Bisnis.com, JAKARTA: Kantor Otoritas Pelabuhan Tanjung Priok meminta stakeholders dan seluruh entitas bisnis di pelabuhan untuk mengedepankan kepentingan nasional yakni percepatan arus barang dan menekan ongkos logistik.
Kepala OP Tanjung Priok, Wahyu Widayat mengatakan, tidak boleh ada ego sektoral dalam kegiatan layanan di pelabuhan dalam bentuk apapun.
"Semangatnya, semua pihak mesti mengedepankan kelancaran arus barang di pelabuhan," ujarnya kepada Bisnis, Senin (15/12/2014).
Dia mengatakan hal itu terkait adanya dualisme aktivitas inspeksi fisik barang impor yang wajib dilakukan pemeriksaan karantina di Pelabuhan Tanjung Priok.
"Besok, Selasa (16/12) sudah ada langkah kesepakatan dengan semua stakeholders di Priok soal pemeriksaan wajib karantina itu," paparnya.
Wahyu juga mengatakan, akhir pekan lalu instansi sudah mengumpulkan semua instansi terkait dan asosiasi pelaku usaha untuk membahas penanganan kegiatan pemeriksaan barang impor yang wajib karantina di Pelabuhan Priok.
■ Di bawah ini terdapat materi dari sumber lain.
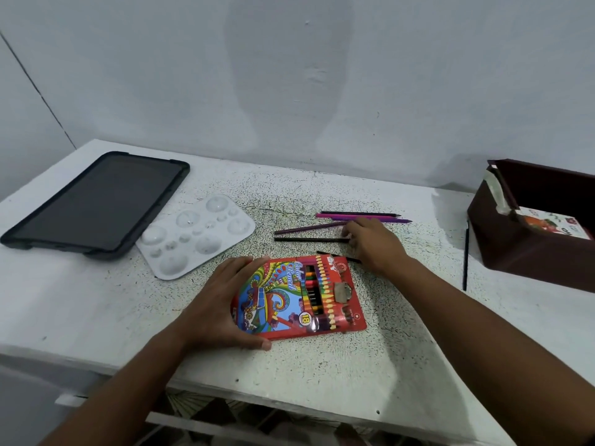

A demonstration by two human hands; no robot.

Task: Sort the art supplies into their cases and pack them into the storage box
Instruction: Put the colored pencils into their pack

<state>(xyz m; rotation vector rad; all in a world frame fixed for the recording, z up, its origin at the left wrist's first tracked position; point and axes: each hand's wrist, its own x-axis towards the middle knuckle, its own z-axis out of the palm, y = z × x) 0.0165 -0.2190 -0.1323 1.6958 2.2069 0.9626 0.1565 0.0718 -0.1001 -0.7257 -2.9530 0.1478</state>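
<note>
My left hand (219, 304) clamps the light, flexible pencil case (299, 296) by its edge; right hand (375, 244) pinches a slim, rolling pencil (310, 239) mid-shaft.

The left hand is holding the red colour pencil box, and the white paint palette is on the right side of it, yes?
Not quite. The head view shows the left hand holding the red colour pencil box, but the white paint palette lies to its left, beside the black tablet.
</note>
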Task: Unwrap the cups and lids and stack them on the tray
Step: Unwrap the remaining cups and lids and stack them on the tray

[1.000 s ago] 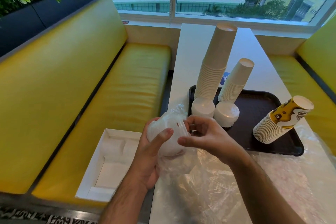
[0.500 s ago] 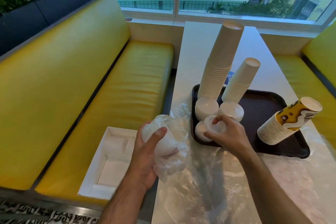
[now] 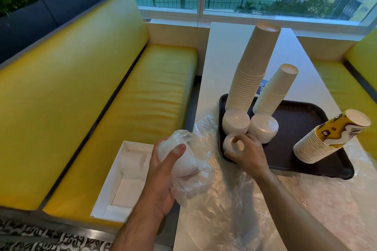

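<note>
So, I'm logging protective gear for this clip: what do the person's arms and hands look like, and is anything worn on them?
Both are bare. The left hand and right hand show no gloves, rings or wristbands, and no watch is visible. Both forearms are uncovered as far as the picture shows, with no sleeve in view, and have some visible hair. No markings or bandages can be seen.

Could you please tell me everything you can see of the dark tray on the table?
The tray is a dark brown rectangle with rounded corners and a raised rim, seemingly plastic. It lies flat on the white table, its near edge against crumpled clear wrap. It bears two white cup stacks, a patterned yellow stack leaning at its right, and white lid stacks at its left, where the right hand sets lids.
</note>
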A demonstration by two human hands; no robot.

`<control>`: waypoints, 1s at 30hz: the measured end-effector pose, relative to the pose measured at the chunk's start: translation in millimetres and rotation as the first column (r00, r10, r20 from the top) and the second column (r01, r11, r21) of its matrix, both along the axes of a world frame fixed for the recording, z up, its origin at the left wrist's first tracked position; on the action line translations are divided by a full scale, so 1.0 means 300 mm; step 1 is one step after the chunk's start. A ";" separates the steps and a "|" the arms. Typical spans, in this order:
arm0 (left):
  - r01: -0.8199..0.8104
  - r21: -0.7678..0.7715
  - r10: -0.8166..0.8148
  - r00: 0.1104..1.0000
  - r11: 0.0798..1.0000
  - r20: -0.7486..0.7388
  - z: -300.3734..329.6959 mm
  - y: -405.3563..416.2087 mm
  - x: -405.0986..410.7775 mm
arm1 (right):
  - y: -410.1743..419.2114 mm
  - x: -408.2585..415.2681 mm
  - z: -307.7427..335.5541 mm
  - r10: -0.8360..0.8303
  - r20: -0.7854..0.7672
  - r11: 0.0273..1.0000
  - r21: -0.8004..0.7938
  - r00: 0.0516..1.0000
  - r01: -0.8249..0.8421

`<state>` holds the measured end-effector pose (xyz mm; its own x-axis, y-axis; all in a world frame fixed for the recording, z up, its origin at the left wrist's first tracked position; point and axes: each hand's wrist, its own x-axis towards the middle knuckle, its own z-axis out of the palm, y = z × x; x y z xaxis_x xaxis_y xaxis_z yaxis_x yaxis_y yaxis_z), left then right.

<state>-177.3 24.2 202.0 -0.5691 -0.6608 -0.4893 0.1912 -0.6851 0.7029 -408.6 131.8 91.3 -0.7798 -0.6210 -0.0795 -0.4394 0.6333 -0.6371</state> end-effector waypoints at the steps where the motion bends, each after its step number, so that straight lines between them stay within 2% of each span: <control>1: 0.001 0.003 -0.001 1.000 1.000 -0.002 0.001 -0.001 0.000 | 0.000 0.001 0.000 -0.005 0.004 1.000 -0.003 1.000 0.005; 11: 0.005 0.005 -0.005 1.000 1.000 0.001 0.003 -0.001 -0.002 | 0.010 0.033 -0.012 -0.083 0.029 0.993 -0.086 0.996 0.085; 19: 0.014 -0.011 -0.014 1.000 1.000 0.008 -0.004 0.011 -0.005 | 0.025 0.039 0.005 -0.061 0.070 0.993 -0.097 0.996 0.068; 23: 0.018 -0.019 -0.018 1.000 1.000 -0.005 -0.003 0.014 -0.010 | 0.040 0.054 0.046 -0.123 -0.070 0.992 -0.008 0.990 0.122; 25: 0.019 -0.025 -0.019 1.000 1.000 -0.005 -0.003 0.018 -0.015 | 0.039 0.084 0.112 -0.145 -0.053 0.980 -0.146 0.988 0.136; 27: 0.022 -0.025 -0.022 1.000 0.999 -0.002 -0.006 0.025 -0.022 | 0.034 0.132 0.213 -0.060 0.091 0.936 -0.341 0.994 0.088; 28: 0.028 -0.026 -0.028 1.000 0.999 -0.001 -0.006 0.030 -0.026 | 0.030 0.160 0.272 0.056 0.188 0.916 -0.399 0.981 0.024; 30: 0.046 -0.033 -0.046 0.999 0.998 0.003 -0.008 0.037 -0.035 | 0.021 0.210 0.367 0.349 0.290 0.875 -0.442 0.891 -0.199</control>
Ketua Asosiasi Logistik dan Forwarder Indonesia (ALFI) DKI Jakarta, Widijanto mengatakan, pelaku usaha logistik mendesak dua instansi yakni Kementerian Keuangan dan Kementerian Pertanian melepas ego sektroralnya, dan segera turun tangan untuk membuat standar dan prosedur baku terhadap kegiatan inspeksi impor barang melalui pelabuhan yang wajib periksa karantina.
Widijanto mengatakan, di Pelabuhan Tanjung Priok saat ini terjadi dualisme penanganan/proses impor barang wajib karantina, sehingga beban biaya logistik melambung.
Dualisme itu, kata Widijanto, di sisi lain pihak Balai Besar Karantina Kementan Pelabuhan Tanjung Priok menginginkan pemeriksaan karantina dilakukan di depan atau sebelum barang selesai kewajiban pabeannya (clearance).
Sedangkan Instansi Bea dan Cukai Pelabuhan Priok mengizinkan barang impor diperiksa karantina setelah clearance atau sudah mengantongi surat perintah pengeluaran barang (SPPB) sesuai dengan aturan kepabeanan yang berlaku.
Widijanto mengatakan, asosiasinya menerima keluhan sejumlah forwarder di pelabuhan Priok yang mengungkapkan persoalan ini mencuat menyusul adanya edaran Ditjen Bea dan Cukai Kemenkeu bahwa terhitung 10 Desember 2014 kegiatan pemeriksaan fisik barang karantina di tempat pemeriksaan fisik terpadu (TPFT) Pelabuhan Tanjung Priok mengacu pada aturan pindah lokasi penumpukan (PLP) dari terminal peti kemas asal ke TPFT.
"Kalau perpindahan barang wajib karantina dari terminal peti kemas asal ke TPFT menggunakan aturan PLP bisa menambah ongkos logistik di pelabuhan. Hal ini juga berdampak tidak optimalnya fungsi TPFT di pelabuhan,” ujarnya.
Dia mengatakan, saat ini terdapat dua lokasi TPFT di Pelabuhan Tanjung Priok yakni TPFT CDC Banda yang di operasikan Multi Terminal Indonesia dan TPFT Graha Segara.
Fungsi kedua TPFT itu yakni joint inspection antara petugas Bea dan Cukai dan petugas Karantina terhadap barang impor yang dicurigai membawa virus penyakit, serta untuk menekan ongkos logistik dan kelancaran arus barang di pelabuhan.
“Kalau pakai mekanisme PLP yang tertuang dalam aturan pabean, ya barang harus sudah clearance atau SPPB terlebih dahulu baru bisa direlokasi ke TPFT,” ujarnya.
Widijanto mengatakan, volume barang wajib periksa karantina melalui Pelabuhan Priok setiap harinya cukup tinggi yakni sekitar 250-300 peti kemas.
“Sesuai aturan internasional inspeksi karantina dilakukan di depan sebelum barang clearance,” paparnya.
Karena itu, ALFI mendesak Kemenkeu dan Kementan melepaskan ego sektoralnya untuk tidak berebut siapa yang paling berwenang terlebih dahulu melakukan inspeksi barang impor.
Sebab, imbuhnya, akibat ego sektoral kedua instansi itu, iklim bisnis di pelabuhan menjadi tidak kondusif dan tentunya berdampak pada biaya logistik.